» **Work instruction**
Exactly and without additions, transcribe the line that contains "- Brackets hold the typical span" and every line after it in the data.

» **Dataset records**

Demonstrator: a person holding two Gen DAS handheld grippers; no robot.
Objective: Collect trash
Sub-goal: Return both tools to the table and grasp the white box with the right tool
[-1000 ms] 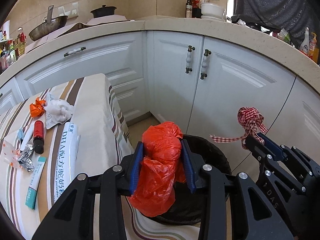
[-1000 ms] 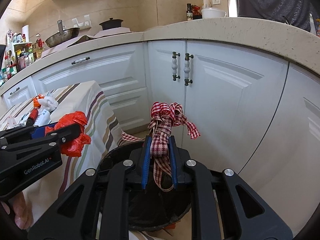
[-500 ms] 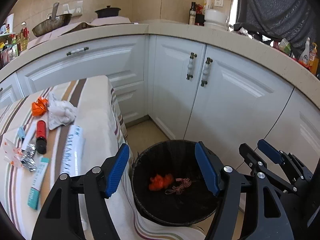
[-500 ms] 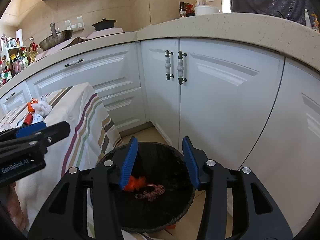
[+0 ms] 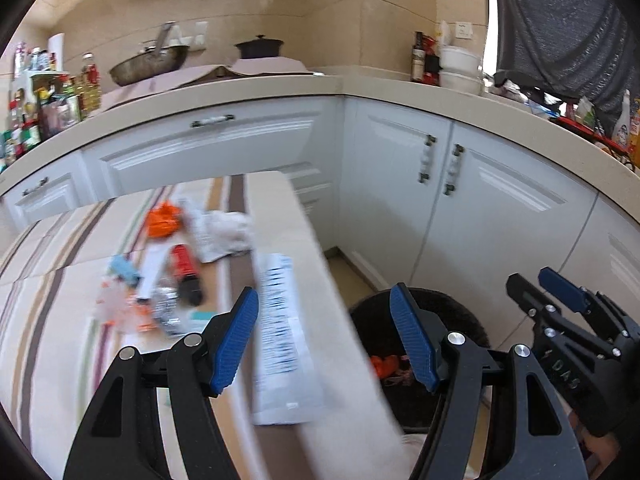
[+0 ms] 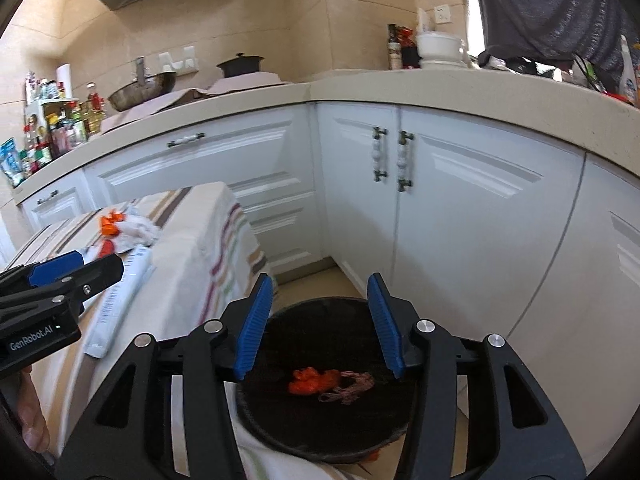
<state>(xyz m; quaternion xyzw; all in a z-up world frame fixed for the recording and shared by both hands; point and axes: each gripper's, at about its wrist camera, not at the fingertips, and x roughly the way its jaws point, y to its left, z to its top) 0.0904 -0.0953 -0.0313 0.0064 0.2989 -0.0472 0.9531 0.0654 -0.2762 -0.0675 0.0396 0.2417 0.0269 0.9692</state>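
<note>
A black round bin (image 6: pixel 320 420) stands on the floor beside the table, and a red plastic bag (image 6: pixel 310 380) and a checked ribbon (image 6: pixel 352 388) lie at its bottom. My right gripper (image 6: pixel 320 324) hangs open and empty above the bin. Open and empty too, my left gripper (image 5: pixel 324 336) is over the table's right edge, with the bin (image 5: pixel 440 312) to its right. On the striped tablecloth lie a long white printed packet (image 5: pixel 280 328), a crumpled white tissue (image 5: pixel 228 232), an orange wrapper (image 5: pixel 162 220), a red tube (image 5: pixel 186 272) and foil scraps (image 5: pixel 160 312).
White cabinet doors (image 6: pixel 460 220) under a beige counter (image 6: pixel 440 88) curve around behind the bin. A wok (image 5: pixel 148 64), a black pot (image 5: pixel 258 46) and bottles (image 5: pixel 48 108) sit on the counter. A person's fingers (image 6: pixel 28 420) show at the lower left in the right wrist view.
Both grippers opened and dropped the red bag and the checked ribbon into the bin. Then the left gripper swung left over the table and both rose a little.
</note>
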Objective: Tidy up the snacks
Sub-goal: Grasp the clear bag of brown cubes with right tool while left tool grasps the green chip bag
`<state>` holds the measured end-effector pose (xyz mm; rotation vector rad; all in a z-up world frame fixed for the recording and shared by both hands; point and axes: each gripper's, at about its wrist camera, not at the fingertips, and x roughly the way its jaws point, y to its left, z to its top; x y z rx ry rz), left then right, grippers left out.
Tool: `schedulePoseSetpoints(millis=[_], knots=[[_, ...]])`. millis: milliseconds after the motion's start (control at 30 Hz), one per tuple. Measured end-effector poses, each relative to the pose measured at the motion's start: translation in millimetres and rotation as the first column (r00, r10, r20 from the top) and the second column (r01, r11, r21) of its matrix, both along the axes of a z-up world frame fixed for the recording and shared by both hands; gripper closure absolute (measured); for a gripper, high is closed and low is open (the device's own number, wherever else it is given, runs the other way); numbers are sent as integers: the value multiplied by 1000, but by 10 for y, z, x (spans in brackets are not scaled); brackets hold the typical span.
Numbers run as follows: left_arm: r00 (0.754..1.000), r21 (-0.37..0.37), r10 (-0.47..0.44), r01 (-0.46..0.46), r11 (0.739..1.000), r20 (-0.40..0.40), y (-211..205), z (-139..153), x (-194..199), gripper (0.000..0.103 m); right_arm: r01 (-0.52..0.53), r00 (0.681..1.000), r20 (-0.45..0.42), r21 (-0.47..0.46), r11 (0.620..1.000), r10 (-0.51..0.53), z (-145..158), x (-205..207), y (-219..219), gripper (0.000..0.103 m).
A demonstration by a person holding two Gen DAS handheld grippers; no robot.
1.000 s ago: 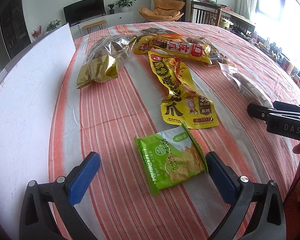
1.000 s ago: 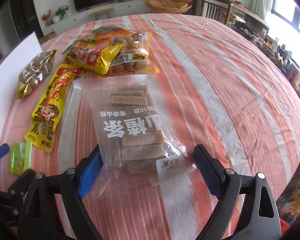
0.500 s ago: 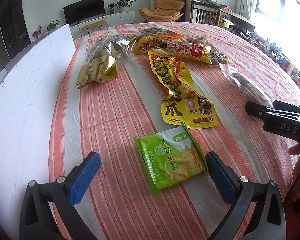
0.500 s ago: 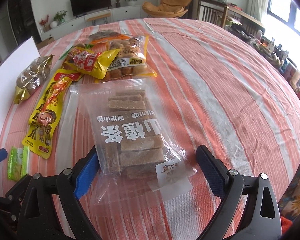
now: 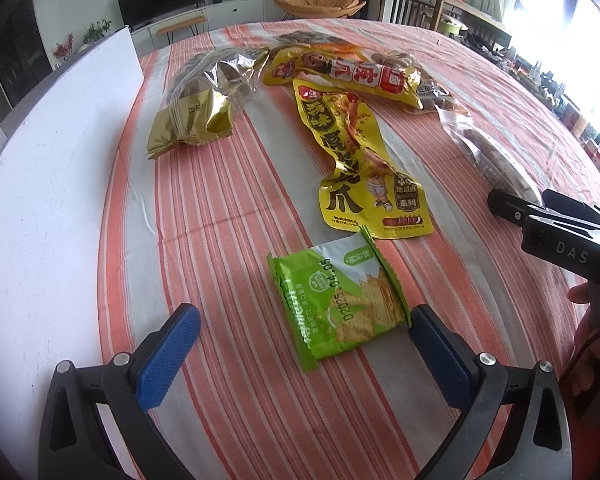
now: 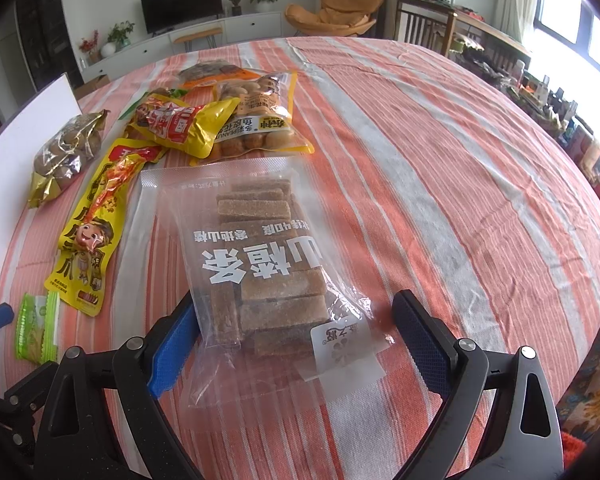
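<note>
The left gripper [image 5: 300, 344] hangs spread wide over a striped tablecloth [image 5: 220, 208], its right pad just beside a green cracker packet [image 5: 338, 304] that lies flat, ungripped. The right gripper [image 6: 296, 332], equally wide apart, straddles the near end of a clear bag of brown hawthorn strips [image 6: 260, 264] resting on the cloth. Beyond lie a long yellow pouch [image 5: 360, 168], a gold foil bag [image 5: 204, 104], a yellow snack bag [image 6: 180, 124] and a peanut bag [image 6: 256, 120]. A white board [image 5: 52, 200] lies along the table's left side.
</note>
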<state>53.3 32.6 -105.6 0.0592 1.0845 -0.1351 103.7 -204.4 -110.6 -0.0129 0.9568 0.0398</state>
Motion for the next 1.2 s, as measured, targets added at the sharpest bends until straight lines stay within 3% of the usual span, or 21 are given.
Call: schedulePoseSetpoints(millis=[100, 133, 200, 233, 300, 367, 433, 467, 533, 600, 667, 733, 800, 867, 900, 933, 1033, 1067, 1133, 1200], knots=[[1000, 7, 9, -9, 1000, -8, -79, -2, 37, 1, 0, 1000, 0, 0, 1000, 0, 0, -1, -1, 8], [1000, 6, 8, -8, 1000, -5, -102, 1, 50, 6, 0, 1000, 0, 0, 1000, 0, -2, -2, 0, 8], [999, 0, -3, 3, 1000, 41, -151, 69, 45, 40, 0, 1000, 0, 0, 1000, 0, -2, -2, 0, 8], [999, -2, -11, 11, 1000, 42, -163, 84, 44, 50, 0, 1000, -2, 1, 1000, 0, 1, -1, -4, 8], [999, -25, -1, 2, 1000, 34, -136, 102, 52, 50, -1, 1000, -10, 19, 1000, 1, 18, -13, -21, 8], [999, -71, 10, -7, 997, 31, -60, 121, 34, 50, -17, 998, 60, 191, 981, 6, 192, -111, -207, 9], [999, -130, 29, -26, 991, 26, 43, 141, -3, 50, -48, 977, 206, 445, 894, -50, 423, -301, -588, 9], [999, -147, 42, -38, 988, 28, 95, 153, -17, 50, -36, 961, 247, 553, 832, -123, 478, -378, -821, 9], [998, -168, 54, -47, 985, 39, 166, 200, -44, 50, 79, 946, 177, 687, 722, -272, 424, -384, -1207, 8], [997, -183, 55, -45, 982, 50, 202, 247, -71, 50, 175, 960, 35, 704, 688, -279, 320, -220, -1317, 8], [997, -196, 50, -38, 980, 60, 217, 302, -102, 50, 158, 982, -23, 637, 754, -186, 288, -64, -1150, 8], [997, -209, 43, -27, 978, 71, 217, 362, -115, 50, 86, 996, -47, 491, 867, -72, 308, 62, -770, 8], [996, -223, 32, -14, 975, 79, 203, 427, -132, 50, -13, 997, -68, 355, 935, 39, 276, 145, -378, 9], [996, -233, 22, -1, 972, 88, 193, 500, -149, 50, -98, 984, -135, 155, 983, 119, 139, 227, -1, 8], [995, -237, 15, 9, 972, 98, 196, 552, -172, 50, -114, 981, -156, 27, 993, 117, 71, 239, 125, 8], [994, -239, 11, 15, 971, 106, 201, 590, -194, 50, -126, 979, -166, -36, 991, 118, 31, 249, 197, 9], [992, -243, 4, 26, 970, 124, 216, 694, -239, 50, -50, 986, -155, 74, 996, 61, 22, 243, -43, 11], [992, -250, 3, 28, 968, 125, 223, 716, -245, 50, -35, 987, -152, 108, 994, 51, 23, 251, -135, 16], [992, -262, 4, 29, 965, 125, 229, 746, -255, 50, -25, 988, -150, 159, 987, 49, 68, 260, -267, 41], [992, -273, 4, 31, 961, 128, 227, 777, -251, 50, 11, 986, -162, 246, 969, 30, 132, 266, -402, 48]])
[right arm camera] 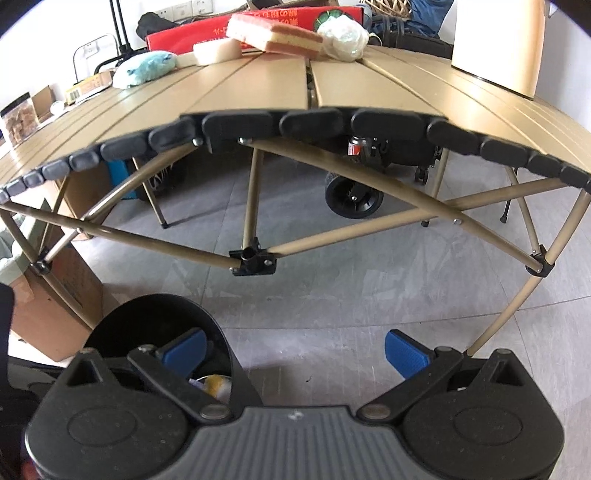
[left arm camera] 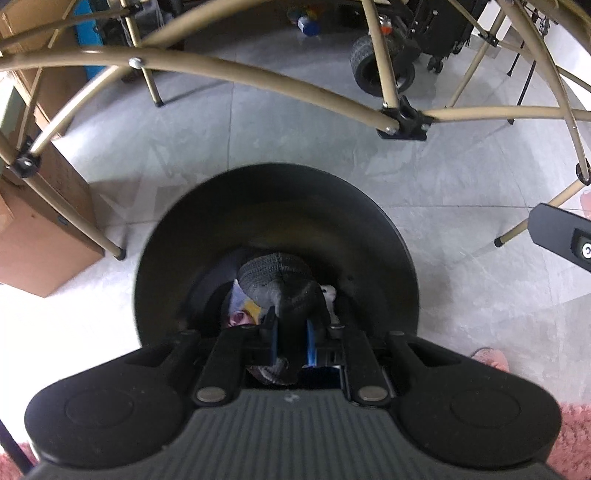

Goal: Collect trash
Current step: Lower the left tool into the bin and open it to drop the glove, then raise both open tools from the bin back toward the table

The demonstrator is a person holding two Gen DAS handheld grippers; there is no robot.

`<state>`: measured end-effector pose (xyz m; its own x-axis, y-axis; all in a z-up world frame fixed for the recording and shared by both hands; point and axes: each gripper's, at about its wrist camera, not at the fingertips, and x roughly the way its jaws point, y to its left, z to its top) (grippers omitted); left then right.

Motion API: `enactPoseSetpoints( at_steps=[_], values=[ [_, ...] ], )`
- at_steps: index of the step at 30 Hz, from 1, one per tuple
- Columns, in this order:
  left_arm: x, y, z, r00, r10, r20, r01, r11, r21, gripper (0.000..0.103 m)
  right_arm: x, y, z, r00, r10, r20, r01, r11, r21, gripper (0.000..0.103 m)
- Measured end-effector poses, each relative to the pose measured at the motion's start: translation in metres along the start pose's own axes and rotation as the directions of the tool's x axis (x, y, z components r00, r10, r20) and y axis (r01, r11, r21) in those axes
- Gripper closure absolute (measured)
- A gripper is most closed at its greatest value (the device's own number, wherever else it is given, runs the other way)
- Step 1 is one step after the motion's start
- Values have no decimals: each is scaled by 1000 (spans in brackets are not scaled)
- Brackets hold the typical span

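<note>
left tool clamps grey sock over black bin — right tool gapes

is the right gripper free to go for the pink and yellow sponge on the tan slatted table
Probably yes: the right gripper is open and empty, and the pink and yellow sponge lies uncovered at the far side of the tan slatted table, with bare slats in between.

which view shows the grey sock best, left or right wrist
Left wrist view: the grey sock is centred, pinched in the left gripper over the black bin. The right wrist view shows only the bin, not the sock.
</note>
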<state>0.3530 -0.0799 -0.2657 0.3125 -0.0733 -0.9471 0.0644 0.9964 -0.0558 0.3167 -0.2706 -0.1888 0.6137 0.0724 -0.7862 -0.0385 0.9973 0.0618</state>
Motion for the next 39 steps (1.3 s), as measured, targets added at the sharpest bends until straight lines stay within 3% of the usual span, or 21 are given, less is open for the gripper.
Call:
enactPoseSetpoints(
  at_steps=[16,21,22,24,25,26,31,39],
  values=[
    [26,-2,2,996,-9,-90,5,999,-46,88,17,-1,2,999,-8,-39,8,1000,3,0],
    [27,1,4,995,-21,-102,15,998,-57,83,17,0,1,999,-7,-37,7,1000,3,0],
    [27,2,4,994,-23,-104,17,998,-61,74,17,-1,2,999,-8,-36,8,1000,5,0],
    [26,1,5,995,-13,-102,6,998,-64,46,17,-2,2,999,-9,-34,10,1000,8,0],
    [25,1,5,995,-2,-101,-5,998,-65,25,18,-3,3,999,-10,-34,10,1000,9,0],
    [24,0,5,995,11,-99,-17,998,-66,16,18,-3,3,999,-11,-34,11,1000,10,0],
    [24,4,8,992,-1,-126,-11,996,-92,9,18,-4,3,999,-10,-32,10,1000,8,0],
    [26,2,7,989,0,-145,-13,996,-88,9,18,-5,3,1000,-10,-28,11,1000,9,0]
  ],
)
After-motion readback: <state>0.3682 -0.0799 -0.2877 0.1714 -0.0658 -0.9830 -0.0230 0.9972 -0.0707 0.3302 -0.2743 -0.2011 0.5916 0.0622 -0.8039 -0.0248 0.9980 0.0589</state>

» **Exercise response**
- Brackets hold the typical span

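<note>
left tool clamps grey sock over black bin — right tool gapes

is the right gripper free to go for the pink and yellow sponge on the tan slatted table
Probably yes: the right gripper is open and empty, and the pink and yellow sponge lies uncovered at the far side of the tan slatted table, with bare slats in between.

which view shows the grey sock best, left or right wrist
Left wrist view: the grey sock is centred, pinched in the left gripper over the black bin. The right wrist view shows only the bin, not the sock.
</note>
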<state>0.3530 -0.0799 -0.2657 0.3125 -0.0733 -0.9471 0.0644 0.9964 -0.0558 0.3167 -0.2706 -0.1888 0.6137 0.0724 -0.7862 -0.0385 0.9973 0.0618</state>
Motion for the next 39 steps (1.3 s), as measured, targets added at the sharpest bends until straight lines stay within 3% of the usual span, or 21 are given, less is open for the gripper.
Call:
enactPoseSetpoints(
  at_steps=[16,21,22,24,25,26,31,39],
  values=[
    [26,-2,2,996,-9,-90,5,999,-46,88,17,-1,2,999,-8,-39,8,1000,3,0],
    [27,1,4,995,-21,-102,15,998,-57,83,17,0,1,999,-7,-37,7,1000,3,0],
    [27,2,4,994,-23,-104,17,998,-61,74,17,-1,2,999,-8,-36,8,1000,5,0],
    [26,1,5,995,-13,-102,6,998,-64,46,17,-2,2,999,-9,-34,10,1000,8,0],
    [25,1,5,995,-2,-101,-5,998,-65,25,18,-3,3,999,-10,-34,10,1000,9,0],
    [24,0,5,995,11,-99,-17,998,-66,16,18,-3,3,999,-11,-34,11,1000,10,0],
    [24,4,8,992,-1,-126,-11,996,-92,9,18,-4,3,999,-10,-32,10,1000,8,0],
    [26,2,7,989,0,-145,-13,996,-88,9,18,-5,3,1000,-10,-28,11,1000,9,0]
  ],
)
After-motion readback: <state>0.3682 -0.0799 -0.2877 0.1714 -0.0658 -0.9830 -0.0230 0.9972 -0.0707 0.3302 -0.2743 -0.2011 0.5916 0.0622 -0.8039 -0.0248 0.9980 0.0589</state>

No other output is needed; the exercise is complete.